NEWPORT NEWS, Va. (WAVY) — Deja Taylor, the Virginia mother of the 6-year-old boy who shot his first-grade teacher in January, has been sentenced to 21 months in prison for using marijuana while owning a firearm.
Taylor appeared in a U.S. District Court on Wednesday to receive her sentence, the first measure of accountability for January’s shooting. She pleaded guilty in June to federal charges of using drugs while having a gun and lying about her drug use when purchasing the weapon.
On January 6, Taylor’s 6-year-old son shot his teacher Abby Zwerner at Richneck Elementary School in Newport News, using his mother’s gun.
Police say the boy fired one shot at Zwerner in her first-grade classroom. The bullet went through her hand and into her chest. She is still recovering from her injuries.
Court documents show police found marijuana in Taylor’s home after the shooting. Federal prosecutors in Virginia argued in court filings that Taylor’s “chronic, persistent and … life-affecting abuse extends this case far beyond any occasional and/or recreational use.”
“This case is not a marijuana case,” they wrote. “It is a case that underscores the inherently dangerous nature and circumstances that arise from the caustic cocktail of mixing consistent and prolonged controlled substance use with a lethal firearm.”
Taylor’s attorneys had asked the judge for probation and home confinement, according to court filings. They argued Taylor needs counseling for issues that include schizoaffective disorder, a condition that shares symptoms with schizophrenia and bipolar disorder. They also said she needs treatment for marijuana addiction.

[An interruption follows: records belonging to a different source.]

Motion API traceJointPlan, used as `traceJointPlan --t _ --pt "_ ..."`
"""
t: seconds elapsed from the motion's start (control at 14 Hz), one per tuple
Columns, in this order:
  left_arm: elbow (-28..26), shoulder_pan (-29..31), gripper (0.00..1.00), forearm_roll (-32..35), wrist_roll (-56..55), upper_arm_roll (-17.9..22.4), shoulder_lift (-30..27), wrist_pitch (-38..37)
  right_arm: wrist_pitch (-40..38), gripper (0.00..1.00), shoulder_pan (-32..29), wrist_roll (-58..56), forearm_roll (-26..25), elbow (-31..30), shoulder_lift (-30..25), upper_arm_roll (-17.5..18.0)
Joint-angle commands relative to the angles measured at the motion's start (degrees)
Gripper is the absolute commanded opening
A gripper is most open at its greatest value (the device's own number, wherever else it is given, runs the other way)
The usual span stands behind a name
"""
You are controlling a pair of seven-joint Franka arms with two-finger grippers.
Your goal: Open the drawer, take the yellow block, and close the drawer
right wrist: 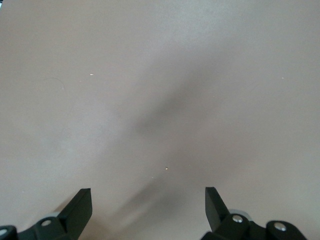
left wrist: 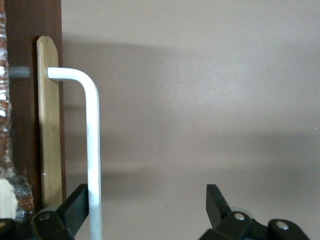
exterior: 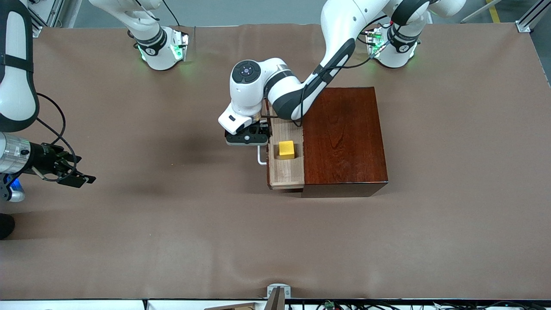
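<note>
White arms, black joints and cables, black tools.

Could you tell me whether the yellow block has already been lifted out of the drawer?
No, the yellow block sits in the open drawer.

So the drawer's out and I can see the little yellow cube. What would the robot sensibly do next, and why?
Probably lift the left gripper off the handle, since its jaws stand open around the bar and the drawer is out far enough to bare the yellow block. The open right gripper waits over bare table at the right arm's end.
</note>
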Motion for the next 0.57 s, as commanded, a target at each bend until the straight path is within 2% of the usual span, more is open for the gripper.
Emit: traceJointPlan --t 0.0,0.14,0.5 --pt "2.3 -0.4 1.00 -1.2 -0.2 0.1 -0.3 1.5 -0.2 1.00 -0.4 0.3 -1.7 1.4 -0.1 0.8" --pt "2.3 0.1 1.00 -1.2 -0.2 -0.1 -0.4 0.8 -0.2 1.00 0.1 0.3 -3.4 1.8 -0.1 0.9" --pt "2.4 0.2 1.00 -1.2 -0.2 -0.2 -0.4 0.8 0.0 1.00 0.3 0.4 -3.2 2.4 -0.1 1.1"
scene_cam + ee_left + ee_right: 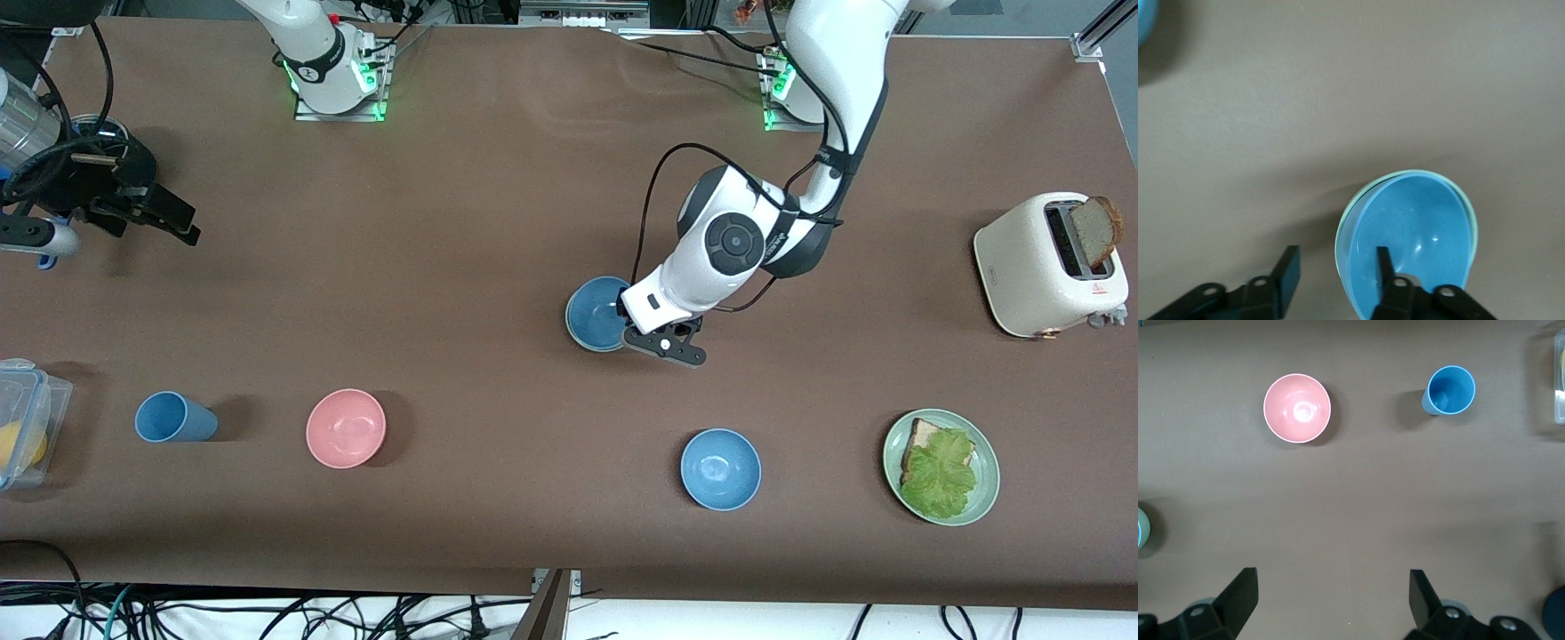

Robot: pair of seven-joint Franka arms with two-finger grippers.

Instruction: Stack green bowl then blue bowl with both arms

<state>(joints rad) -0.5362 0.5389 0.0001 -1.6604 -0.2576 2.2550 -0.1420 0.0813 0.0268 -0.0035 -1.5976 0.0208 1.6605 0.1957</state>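
Note:
The blue bowl [596, 311] sits nested in the green bowl [570, 327] mid-table; only the green bowl's pale rim shows around it. In the left wrist view the blue bowl [1418, 247] fills the green bowl's rim [1341, 230]. My left gripper [662, 345] [1337, 260] is open and straddles the stack's edge, one finger [1383, 263] inside the blue bowl and the other outside over the table. My right gripper [169, 222] [1331, 580] is open and empty, waiting over the right arm's end of the table.
A brighter sky-blue bowl [720, 468], a pink bowl [346, 428] [1297, 408] and a blue cup [173, 417] [1450, 389] stand nearer the front camera. A green plate with bread and lettuce [941, 467] and a toaster [1049, 265] are at the left arm's end. A clear container [27, 431] is at the right arm's end.

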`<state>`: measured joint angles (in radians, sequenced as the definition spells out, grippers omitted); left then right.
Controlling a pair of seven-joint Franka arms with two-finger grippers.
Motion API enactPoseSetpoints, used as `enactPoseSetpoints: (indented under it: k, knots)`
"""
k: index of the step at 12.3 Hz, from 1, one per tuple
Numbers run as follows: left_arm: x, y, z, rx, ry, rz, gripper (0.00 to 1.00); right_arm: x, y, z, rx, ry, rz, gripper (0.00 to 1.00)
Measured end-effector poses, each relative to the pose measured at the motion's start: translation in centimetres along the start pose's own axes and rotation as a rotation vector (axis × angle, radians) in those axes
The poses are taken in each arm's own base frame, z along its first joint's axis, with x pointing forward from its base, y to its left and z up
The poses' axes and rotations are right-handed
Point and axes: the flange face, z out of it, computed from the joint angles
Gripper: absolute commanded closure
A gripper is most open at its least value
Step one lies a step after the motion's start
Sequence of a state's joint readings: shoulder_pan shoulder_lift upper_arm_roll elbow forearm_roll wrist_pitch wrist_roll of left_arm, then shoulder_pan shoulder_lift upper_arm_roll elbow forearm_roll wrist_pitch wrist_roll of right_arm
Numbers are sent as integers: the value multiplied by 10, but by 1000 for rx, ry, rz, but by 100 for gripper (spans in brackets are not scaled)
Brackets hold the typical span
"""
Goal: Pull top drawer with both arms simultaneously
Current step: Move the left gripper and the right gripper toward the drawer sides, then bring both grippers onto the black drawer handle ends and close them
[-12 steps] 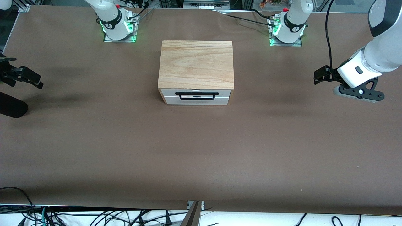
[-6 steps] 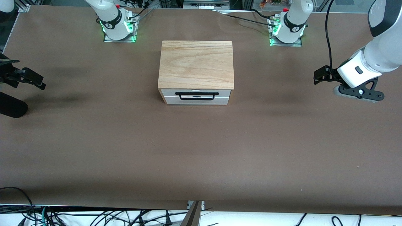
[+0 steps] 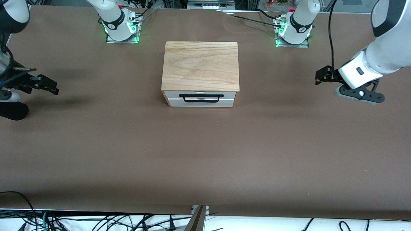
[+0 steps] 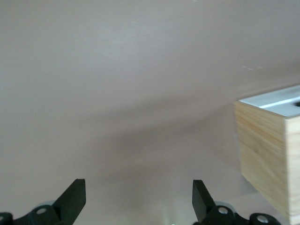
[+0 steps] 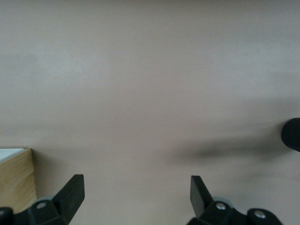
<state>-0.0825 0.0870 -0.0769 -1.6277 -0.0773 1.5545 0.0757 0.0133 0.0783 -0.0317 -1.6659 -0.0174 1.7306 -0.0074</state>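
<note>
A small wooden box [image 3: 200,65] stands mid-table, nearer to the robots' bases than to the front camera. Its top drawer [image 3: 173,95] is shut, with a white front and a long black bar handle [image 3: 201,97] facing the camera. My left gripper [image 3: 321,77] hovers open over bare table toward the left arm's end, well apart from the box. My right gripper [image 3: 48,85] hovers open toward the right arm's end, equally far off. The left gripper [image 4: 138,199] and the right gripper [image 5: 136,192] each hold nothing, and each wrist view catches a corner of the box [image 4: 265,150] [image 5: 16,180].
The table [image 3: 205,154] is covered in brown paper. A black cylinder [image 3: 13,110] [image 5: 293,133] lies at the right arm's end, close under the right gripper. Both arm bases [image 3: 121,27] [image 3: 293,30] glow green. Cables [image 3: 96,221] hang below the table's front edge.
Both grippers have drifted inward toward the box, the right one more than the left. Both stayed open. The drawer has not moved.
</note>
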Motion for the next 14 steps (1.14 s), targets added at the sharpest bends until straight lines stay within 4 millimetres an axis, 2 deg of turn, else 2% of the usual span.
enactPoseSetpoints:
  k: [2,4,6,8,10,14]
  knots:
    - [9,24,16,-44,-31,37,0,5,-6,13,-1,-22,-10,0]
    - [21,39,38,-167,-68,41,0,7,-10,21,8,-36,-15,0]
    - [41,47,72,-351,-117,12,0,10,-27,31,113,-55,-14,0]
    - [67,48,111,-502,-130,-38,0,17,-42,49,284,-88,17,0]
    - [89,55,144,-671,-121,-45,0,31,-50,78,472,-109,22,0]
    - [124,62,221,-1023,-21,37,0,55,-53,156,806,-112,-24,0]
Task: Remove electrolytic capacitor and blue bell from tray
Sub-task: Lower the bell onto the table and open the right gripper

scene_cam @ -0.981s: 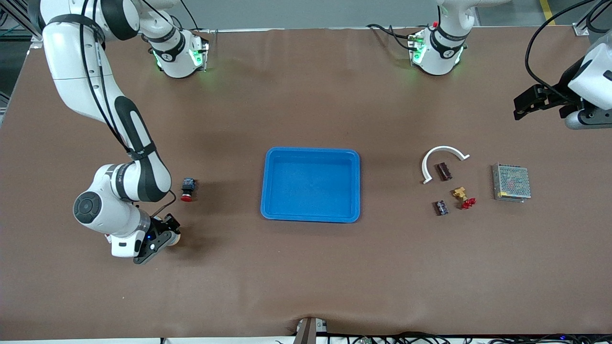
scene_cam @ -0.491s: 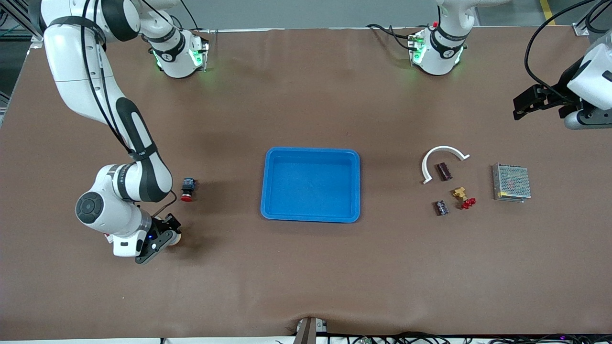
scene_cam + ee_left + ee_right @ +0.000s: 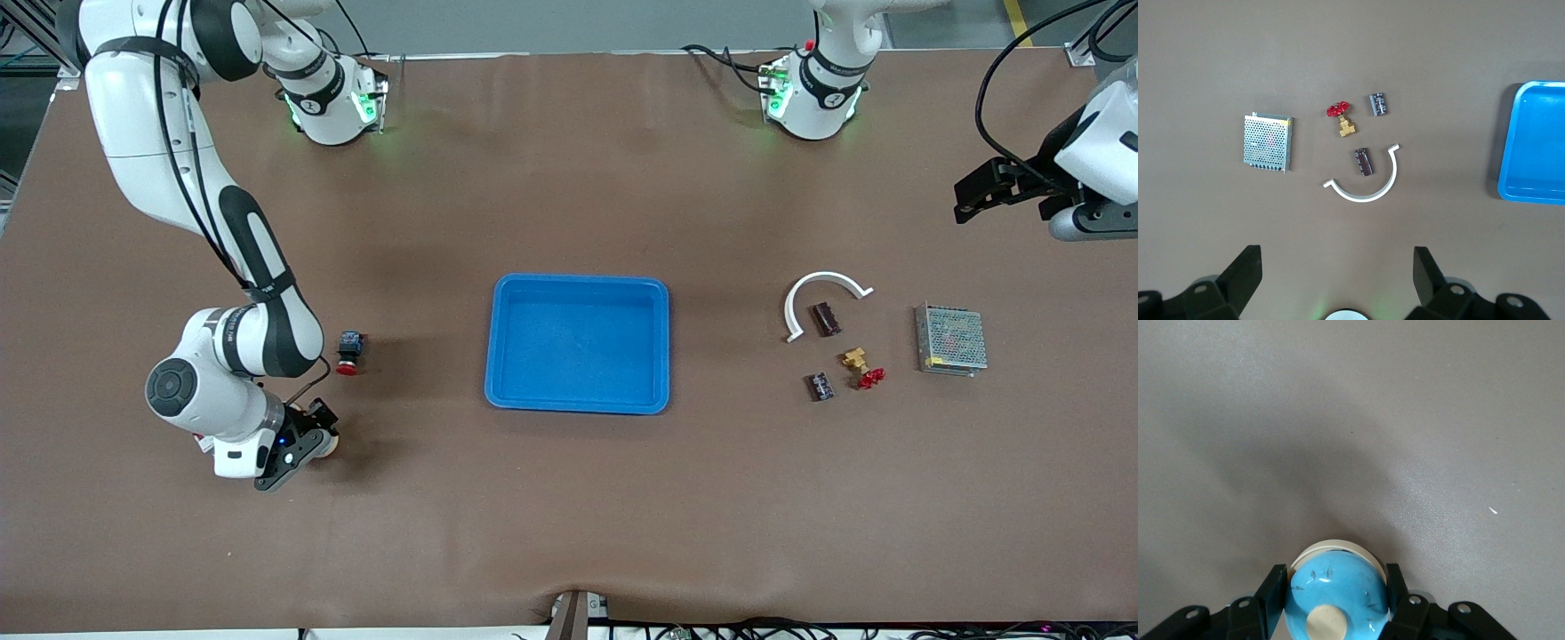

“Addiction is a disease and incarceration is not the cure,” her attorneys wrote.
Through a plea agreement, Taylor was set to serve between 18 months to two years in federal prison.
Taylor also pleaded guilty to state charges of child neglect. She has a court hearing in December on the state charges. Taylor’s grandfather has had full custody of her son, now age 7, since the shooting, according to court documents.
Taylor’s son told authorities he obtained the gun by climbing onto a drawer to reach the top of a dresser, where the firearm was in his mom’s purse. Taylor initially told investigators she had secured her gun with a trigger lock, but investigators never found one.
Immediately after the shooting, the child told a reading specialist who restrained him: “I shot that (expletive) dead,” and “I got my mom’s gun last night,” according to search warrants.
Zwerner is suing the school system for $40 million, alleging that administrators ignored multiple warnings the boy had a gun.
The Associated Press contributed to this report.